(WHAT YOU SHOULD DO)
Search the material for the word "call" and report each line where it turns up.

(DATASET EXTRACT)
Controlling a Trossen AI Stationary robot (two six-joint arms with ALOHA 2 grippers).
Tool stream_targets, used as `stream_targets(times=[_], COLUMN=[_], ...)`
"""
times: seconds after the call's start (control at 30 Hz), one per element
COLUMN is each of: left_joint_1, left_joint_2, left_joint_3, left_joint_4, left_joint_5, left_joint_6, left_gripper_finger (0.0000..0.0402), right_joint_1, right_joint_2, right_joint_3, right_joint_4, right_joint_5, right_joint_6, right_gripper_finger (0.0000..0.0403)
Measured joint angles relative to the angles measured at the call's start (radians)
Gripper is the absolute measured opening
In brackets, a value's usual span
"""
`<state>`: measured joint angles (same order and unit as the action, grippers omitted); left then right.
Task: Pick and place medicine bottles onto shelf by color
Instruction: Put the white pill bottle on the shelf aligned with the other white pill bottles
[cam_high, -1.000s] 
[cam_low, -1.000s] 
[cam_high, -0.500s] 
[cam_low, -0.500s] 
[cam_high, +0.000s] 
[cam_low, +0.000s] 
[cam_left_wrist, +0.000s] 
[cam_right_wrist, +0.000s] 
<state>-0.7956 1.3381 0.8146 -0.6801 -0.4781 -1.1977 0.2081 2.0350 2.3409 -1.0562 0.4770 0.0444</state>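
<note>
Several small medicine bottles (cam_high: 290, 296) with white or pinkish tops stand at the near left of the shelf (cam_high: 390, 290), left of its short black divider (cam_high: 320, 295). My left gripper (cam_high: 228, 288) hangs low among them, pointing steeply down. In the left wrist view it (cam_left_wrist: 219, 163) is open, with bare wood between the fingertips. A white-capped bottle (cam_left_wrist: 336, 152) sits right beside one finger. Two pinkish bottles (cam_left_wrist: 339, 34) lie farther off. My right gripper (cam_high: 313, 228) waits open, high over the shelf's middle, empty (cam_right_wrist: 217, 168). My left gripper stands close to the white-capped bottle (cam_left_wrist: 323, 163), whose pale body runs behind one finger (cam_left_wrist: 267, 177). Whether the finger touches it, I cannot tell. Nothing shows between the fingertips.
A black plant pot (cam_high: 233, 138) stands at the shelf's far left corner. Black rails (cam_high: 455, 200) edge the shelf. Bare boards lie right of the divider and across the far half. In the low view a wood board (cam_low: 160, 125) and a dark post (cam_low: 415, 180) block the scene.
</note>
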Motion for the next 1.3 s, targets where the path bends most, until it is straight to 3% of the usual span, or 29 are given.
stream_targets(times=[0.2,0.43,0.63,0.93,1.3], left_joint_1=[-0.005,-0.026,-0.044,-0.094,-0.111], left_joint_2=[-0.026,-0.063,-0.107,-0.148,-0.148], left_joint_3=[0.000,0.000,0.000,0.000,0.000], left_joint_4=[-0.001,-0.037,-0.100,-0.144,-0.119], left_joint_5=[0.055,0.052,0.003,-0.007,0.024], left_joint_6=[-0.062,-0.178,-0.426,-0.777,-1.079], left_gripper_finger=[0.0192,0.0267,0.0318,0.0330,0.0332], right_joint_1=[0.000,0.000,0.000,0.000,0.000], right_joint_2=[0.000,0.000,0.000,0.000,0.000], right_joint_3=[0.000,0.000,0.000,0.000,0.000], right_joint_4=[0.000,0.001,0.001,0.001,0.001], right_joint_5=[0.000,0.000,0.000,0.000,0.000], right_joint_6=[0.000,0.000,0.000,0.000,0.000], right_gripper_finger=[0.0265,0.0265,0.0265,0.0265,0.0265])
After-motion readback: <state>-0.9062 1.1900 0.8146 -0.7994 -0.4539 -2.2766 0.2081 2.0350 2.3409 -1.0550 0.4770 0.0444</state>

(RESPONSE BELOW)
times: seconds after the call's start (control at 30 Hz), one per element
Measured joint angles relative to the angles measured at the call's start (radians)

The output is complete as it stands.